** Opening INFORMATION SHOWN block **

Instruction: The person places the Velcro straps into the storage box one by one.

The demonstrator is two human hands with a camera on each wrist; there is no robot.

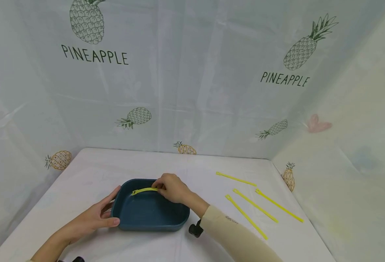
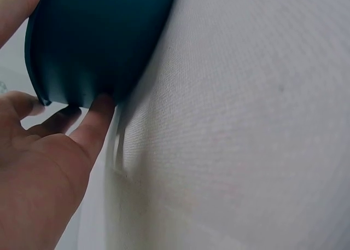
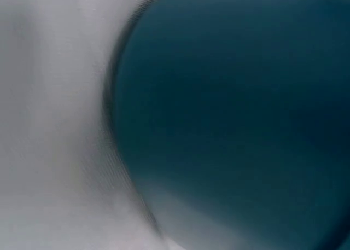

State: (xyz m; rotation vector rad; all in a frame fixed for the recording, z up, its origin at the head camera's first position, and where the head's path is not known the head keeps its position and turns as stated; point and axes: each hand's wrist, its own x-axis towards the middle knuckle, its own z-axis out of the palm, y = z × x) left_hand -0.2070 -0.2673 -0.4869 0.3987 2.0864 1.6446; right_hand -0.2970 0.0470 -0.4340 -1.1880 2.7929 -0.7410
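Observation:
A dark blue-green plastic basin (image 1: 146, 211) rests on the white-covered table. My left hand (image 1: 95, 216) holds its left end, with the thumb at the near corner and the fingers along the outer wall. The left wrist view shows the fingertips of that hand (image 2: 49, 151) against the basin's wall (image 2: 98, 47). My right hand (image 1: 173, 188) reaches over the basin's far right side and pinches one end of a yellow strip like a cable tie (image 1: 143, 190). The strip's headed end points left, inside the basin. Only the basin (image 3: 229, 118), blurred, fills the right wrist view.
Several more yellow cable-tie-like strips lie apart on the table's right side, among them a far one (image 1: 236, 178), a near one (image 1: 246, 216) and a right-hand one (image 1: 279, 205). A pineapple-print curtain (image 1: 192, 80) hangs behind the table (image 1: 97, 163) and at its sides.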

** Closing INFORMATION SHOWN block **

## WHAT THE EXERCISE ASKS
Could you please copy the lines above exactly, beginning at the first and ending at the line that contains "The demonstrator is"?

## RESULT FOR THIS TASK
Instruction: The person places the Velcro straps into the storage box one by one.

The demonstrator is two human hands with a camera on each wrist; there is no robot.

No additional output is expected.